Reports emphasizing the potential of this new family of drugs immediately began to follow, making sulphamides one of the most important scientific discoveries of the century. It was “the most important advance ever” in the treatment of a set of infectious diseases. Sulphamides, developed in 1935 by German scientist Gerhard Domagk, were also effective against conditions such as puerperal fever, cerebrospinal meningitis, pneumonia, or erysipelas, a serious infectious skin disease.

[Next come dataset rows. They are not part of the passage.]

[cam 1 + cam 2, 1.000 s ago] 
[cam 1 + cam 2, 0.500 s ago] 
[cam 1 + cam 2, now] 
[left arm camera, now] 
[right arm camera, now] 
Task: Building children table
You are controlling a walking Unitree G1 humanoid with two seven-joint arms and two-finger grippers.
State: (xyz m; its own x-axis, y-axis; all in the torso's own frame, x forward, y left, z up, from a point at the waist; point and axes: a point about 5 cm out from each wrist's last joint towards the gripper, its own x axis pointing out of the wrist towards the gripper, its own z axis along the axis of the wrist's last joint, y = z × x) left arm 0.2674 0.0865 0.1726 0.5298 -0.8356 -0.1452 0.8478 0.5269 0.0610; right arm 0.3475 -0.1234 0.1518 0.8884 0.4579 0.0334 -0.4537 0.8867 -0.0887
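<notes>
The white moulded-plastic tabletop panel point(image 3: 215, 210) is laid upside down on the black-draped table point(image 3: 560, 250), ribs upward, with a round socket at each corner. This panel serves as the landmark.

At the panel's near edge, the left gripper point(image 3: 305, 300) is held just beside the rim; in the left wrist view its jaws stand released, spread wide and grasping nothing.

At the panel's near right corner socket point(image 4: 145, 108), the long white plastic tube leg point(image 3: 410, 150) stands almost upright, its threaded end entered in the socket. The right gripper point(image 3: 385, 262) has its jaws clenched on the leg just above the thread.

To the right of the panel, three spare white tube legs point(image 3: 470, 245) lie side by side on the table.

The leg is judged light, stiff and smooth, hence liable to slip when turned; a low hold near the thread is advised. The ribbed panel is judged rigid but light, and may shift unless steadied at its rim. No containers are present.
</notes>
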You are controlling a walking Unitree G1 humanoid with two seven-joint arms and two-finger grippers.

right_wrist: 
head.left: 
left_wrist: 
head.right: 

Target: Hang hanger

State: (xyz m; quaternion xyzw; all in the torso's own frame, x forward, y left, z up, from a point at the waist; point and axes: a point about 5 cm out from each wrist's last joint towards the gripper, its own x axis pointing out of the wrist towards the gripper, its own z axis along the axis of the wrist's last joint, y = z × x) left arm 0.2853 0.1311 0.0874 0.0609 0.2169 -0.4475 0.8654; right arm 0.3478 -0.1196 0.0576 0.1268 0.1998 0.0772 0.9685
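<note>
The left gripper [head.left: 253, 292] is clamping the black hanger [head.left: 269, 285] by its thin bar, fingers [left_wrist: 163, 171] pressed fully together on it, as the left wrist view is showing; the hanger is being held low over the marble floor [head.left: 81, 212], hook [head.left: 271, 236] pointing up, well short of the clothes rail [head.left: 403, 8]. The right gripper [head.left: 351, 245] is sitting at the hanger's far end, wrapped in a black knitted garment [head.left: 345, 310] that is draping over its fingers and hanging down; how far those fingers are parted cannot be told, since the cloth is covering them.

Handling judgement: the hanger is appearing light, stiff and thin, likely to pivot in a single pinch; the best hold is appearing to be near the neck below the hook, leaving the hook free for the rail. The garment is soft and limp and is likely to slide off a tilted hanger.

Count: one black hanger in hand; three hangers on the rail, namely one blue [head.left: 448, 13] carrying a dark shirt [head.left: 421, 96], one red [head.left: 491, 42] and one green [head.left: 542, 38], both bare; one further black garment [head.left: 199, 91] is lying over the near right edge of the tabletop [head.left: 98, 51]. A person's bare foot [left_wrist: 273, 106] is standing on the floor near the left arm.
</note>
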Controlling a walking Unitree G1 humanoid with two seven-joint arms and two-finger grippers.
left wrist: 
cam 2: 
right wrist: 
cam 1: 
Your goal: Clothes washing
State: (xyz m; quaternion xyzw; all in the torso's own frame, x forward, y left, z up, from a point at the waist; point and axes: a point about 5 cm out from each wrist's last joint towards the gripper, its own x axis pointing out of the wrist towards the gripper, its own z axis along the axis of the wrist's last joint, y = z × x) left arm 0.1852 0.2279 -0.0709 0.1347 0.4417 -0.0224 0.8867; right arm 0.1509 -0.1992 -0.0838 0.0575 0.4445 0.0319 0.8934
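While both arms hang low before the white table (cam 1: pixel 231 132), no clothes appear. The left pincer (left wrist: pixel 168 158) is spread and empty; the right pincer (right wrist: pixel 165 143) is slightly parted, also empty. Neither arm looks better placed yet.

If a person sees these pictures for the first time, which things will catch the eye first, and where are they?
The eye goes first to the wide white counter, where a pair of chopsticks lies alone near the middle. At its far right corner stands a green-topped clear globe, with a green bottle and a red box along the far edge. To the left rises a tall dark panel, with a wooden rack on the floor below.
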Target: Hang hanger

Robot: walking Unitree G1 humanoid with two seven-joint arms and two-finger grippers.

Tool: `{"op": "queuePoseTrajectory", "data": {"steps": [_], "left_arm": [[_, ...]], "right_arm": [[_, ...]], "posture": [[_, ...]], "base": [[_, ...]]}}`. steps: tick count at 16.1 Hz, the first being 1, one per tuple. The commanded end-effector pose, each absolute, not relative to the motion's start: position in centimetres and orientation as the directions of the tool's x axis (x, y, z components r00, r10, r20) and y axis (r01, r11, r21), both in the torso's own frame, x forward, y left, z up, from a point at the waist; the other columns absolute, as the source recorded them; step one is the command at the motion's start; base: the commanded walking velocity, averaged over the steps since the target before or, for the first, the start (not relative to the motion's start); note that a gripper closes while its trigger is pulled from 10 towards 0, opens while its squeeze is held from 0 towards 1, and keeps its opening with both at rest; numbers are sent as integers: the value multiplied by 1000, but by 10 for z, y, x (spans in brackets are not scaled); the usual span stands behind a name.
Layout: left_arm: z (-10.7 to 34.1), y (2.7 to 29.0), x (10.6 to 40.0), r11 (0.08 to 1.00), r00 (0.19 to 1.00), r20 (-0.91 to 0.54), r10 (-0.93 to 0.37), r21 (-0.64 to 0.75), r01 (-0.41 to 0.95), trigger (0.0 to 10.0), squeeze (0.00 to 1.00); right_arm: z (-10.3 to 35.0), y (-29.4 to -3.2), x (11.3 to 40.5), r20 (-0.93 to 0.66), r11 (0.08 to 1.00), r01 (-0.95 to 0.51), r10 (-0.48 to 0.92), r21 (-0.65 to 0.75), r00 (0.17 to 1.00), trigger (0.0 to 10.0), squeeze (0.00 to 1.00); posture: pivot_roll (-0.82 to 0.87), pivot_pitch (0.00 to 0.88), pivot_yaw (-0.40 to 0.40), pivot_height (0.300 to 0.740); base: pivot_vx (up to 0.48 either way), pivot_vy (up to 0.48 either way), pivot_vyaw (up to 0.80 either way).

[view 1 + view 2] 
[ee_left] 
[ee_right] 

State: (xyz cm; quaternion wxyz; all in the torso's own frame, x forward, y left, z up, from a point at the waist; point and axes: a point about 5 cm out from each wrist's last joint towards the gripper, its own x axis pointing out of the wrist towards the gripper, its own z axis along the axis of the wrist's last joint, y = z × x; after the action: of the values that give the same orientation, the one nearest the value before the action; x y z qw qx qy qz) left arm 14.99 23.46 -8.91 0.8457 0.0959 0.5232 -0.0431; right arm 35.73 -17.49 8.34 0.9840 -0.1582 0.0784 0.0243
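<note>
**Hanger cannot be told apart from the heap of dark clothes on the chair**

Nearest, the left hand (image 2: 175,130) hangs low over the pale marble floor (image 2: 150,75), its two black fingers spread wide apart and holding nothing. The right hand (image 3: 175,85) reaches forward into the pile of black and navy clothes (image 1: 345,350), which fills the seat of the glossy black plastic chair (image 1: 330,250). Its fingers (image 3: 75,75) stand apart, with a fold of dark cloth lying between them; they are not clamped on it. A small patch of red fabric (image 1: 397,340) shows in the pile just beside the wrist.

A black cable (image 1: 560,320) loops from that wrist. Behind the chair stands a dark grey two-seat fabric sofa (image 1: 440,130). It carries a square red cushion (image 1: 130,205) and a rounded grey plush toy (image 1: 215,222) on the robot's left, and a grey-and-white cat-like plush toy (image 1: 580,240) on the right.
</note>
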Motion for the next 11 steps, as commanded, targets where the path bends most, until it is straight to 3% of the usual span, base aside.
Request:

The importance of sulphamides during World War II, or how its discoverer Gerhard Domagk was forced by Adolph Hitler to refuse the Nobel Prize in 1939, are other curiosities included in this special article of Medicina Clínica. Under the title “Historical facts of sulphamides divulged by the press: the ‘The New York Times’ case” and co-authored by Foundation’s Pol Morales and Fèlix Bosch, this article is available in Issue 17 of Volume 128 of the journal.